Records excerpted from a collection:
________________________________________

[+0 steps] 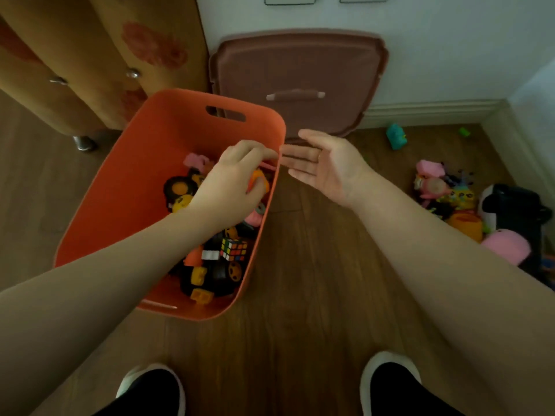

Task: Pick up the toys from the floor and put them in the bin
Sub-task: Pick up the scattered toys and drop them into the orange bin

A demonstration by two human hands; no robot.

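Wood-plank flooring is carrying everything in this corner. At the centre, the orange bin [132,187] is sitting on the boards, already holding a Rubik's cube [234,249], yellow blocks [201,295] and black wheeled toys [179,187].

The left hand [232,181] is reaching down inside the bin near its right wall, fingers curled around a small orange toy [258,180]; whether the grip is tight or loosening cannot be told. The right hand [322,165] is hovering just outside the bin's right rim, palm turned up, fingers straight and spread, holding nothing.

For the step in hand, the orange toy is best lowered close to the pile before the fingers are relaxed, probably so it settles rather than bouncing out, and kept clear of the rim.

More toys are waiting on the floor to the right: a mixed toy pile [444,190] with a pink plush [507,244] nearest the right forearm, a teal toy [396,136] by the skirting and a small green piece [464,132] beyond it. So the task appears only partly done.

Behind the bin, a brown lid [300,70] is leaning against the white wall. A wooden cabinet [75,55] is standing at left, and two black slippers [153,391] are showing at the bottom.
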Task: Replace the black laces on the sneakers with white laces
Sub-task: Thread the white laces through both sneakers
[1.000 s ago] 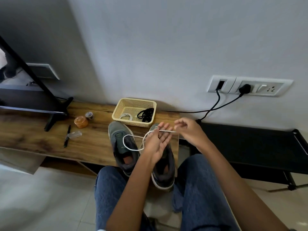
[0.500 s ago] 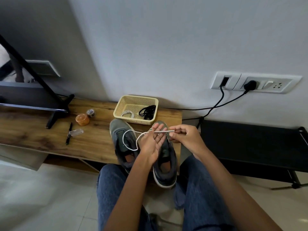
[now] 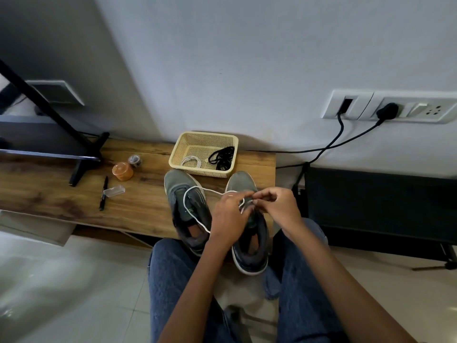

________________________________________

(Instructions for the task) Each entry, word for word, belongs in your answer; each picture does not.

(Solution to this exercise)
[+0 steps] 

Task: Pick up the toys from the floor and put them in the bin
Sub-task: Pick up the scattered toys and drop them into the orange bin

A demonstration by two human hands; no robot.

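Wood-plank flooring is carrying everything in this corner. At the centre, the orange bin [132,187] is sitting on the boards, already holding a Rubik's cube [234,249], yellow blocks [201,295] and black wheeled toys [179,187].

The left hand [232,181] is reaching down inside the bin near its right wall, fingers curled around a small orange toy [258,180]; whether the grip is tight or loosening cannot be told. The right hand [322,165] is hovering just outside the bin's right rim, palm turned up, fingers straight and spread, holding nothing.

For the step in hand, the orange toy is best lowered close to the pile before the fingers are relaxed, probably so it settles rather than bouncing out, and kept clear of the rim.

More toys are waiting on the floor to the right: a mixed toy pile [444,190] with a pink plush [507,244] nearest the right forearm, a teal toy [396,136] by the skirting and a small green piece [464,132] beyond it. So the task appears only partly done.

Behind the bin, a brown lid [300,70] is leaning against the white wall. A wooden cabinet [75,55] is standing at left, and two black slippers [153,391] are showing at the bottom.
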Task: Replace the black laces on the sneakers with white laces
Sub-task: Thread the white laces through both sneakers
[1.000 s ago] 
[0.500 s ago] 
[now] 

This exercise requires nothing further.